- Assignment
Without the pictures, write the listing below out again, line for line.

- Available data
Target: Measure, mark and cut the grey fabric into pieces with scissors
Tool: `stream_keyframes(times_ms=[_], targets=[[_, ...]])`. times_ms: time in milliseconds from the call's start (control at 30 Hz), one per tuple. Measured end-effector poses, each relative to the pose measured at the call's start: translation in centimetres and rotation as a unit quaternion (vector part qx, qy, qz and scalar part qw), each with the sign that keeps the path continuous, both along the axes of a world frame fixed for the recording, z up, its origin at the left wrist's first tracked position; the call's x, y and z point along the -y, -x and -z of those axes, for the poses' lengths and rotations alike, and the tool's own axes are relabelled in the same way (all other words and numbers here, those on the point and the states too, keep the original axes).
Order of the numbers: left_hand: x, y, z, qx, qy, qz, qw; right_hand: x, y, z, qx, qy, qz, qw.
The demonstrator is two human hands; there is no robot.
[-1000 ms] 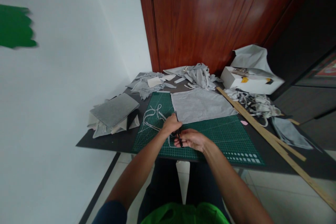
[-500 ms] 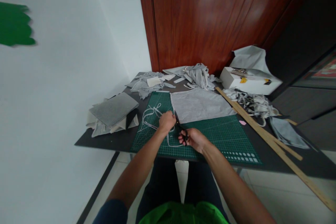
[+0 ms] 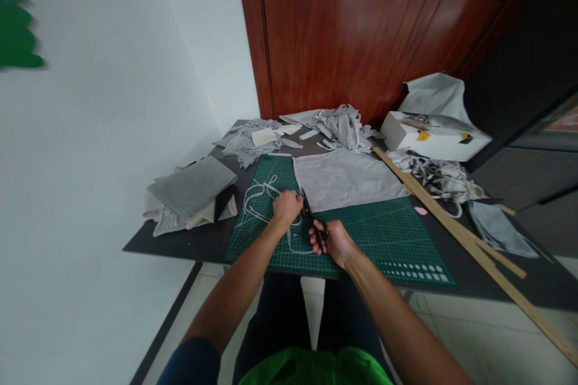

- The completed task
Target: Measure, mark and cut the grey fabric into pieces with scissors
Tool: `stream_keyframes(times_ms=[_], targets=[[_, ...]])`. times_ms: time in milliseconds from the call's start (control at 30 Hz), one per tuple. Measured end-effector poses, each relative to the pose measured at the call's start: translation in centimetres and rotation as a unit quaternion (vector part qx, qy, qz and scalar part qw), each with the sign that keeps the path continuous, both along the axes of a world frame fixed for the recording, z up, its origin at the left wrist's first tracked position; the call's x, y and z point along the -y, -x and -z of those axes, for the poses' lengths and rotations alike, and the tool's own axes are relabelled in the same way (all other words and numbers here, those on the point and the states too, keep the original axes).
Order of the numbers: left_hand: x, y, z, qx, qy, qz, qw; right_hand: x, y, z, qx, qy, qz, qw.
The demonstrator is two human hands; there is no robot.
[-1000 ms] 
[-500 ms] 
[+0 ms] 

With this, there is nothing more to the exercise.